The player has four-way directional controls, left, right, up and down (for climbing ladders) and there are also separate keys for jump, firing a fireball, picking up objects and using a spell book. Energy can be replenished by finding hearts hidden in caskets, although some caskets contain daemons instead, which drain the player's energy. The game does have a time limit, but extra time is gained by opening doors and solving puzzles, so the player must work out a logical sequence of puzzle-solving such that the clock does not run down to zero.
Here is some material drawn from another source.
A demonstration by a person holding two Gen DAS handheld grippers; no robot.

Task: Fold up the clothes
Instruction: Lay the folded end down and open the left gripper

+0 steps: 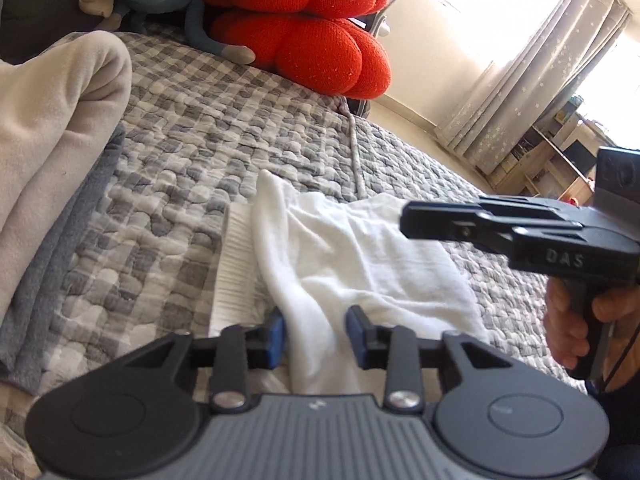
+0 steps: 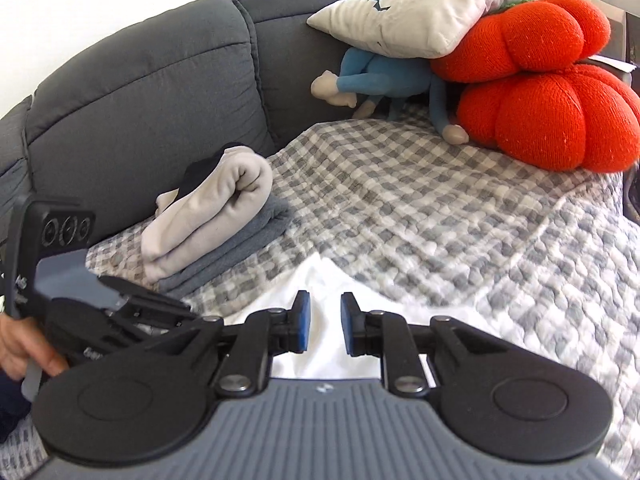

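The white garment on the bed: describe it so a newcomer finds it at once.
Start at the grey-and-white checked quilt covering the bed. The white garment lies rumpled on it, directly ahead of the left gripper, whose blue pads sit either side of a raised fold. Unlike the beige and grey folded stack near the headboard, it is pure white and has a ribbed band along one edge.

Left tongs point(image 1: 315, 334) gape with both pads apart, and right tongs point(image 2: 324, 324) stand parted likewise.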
The game is considered quite challenging, although a small program has been written by C.J. Richardson which enables POKEs for various cheat modes such as infinite time and energy, big jumps and climb anywhere.

==Reception==
In the Electron User review of the Play It Again Sam 9 compilation, Camelot received a glowing review with main reviewer Jon Revis concluding "first rate graphics and difficult gameplay make Camelot a suitable challenge for even the most accomplished arcade adventurers" and in his second opinion, Roland Waddilove said "forget the other games - they can be considered freebies - the main attraction is Camelot. I loved it".

Crispin Boylan's review of Camelot praises the graphics as "good" and the colours as "nice and bright" but also states that the game's plot is "a bit thin on the ground" and the animation is not really up the standard of contemporary titles. He also notes that the game has some "beeps" but that there is no in-game music.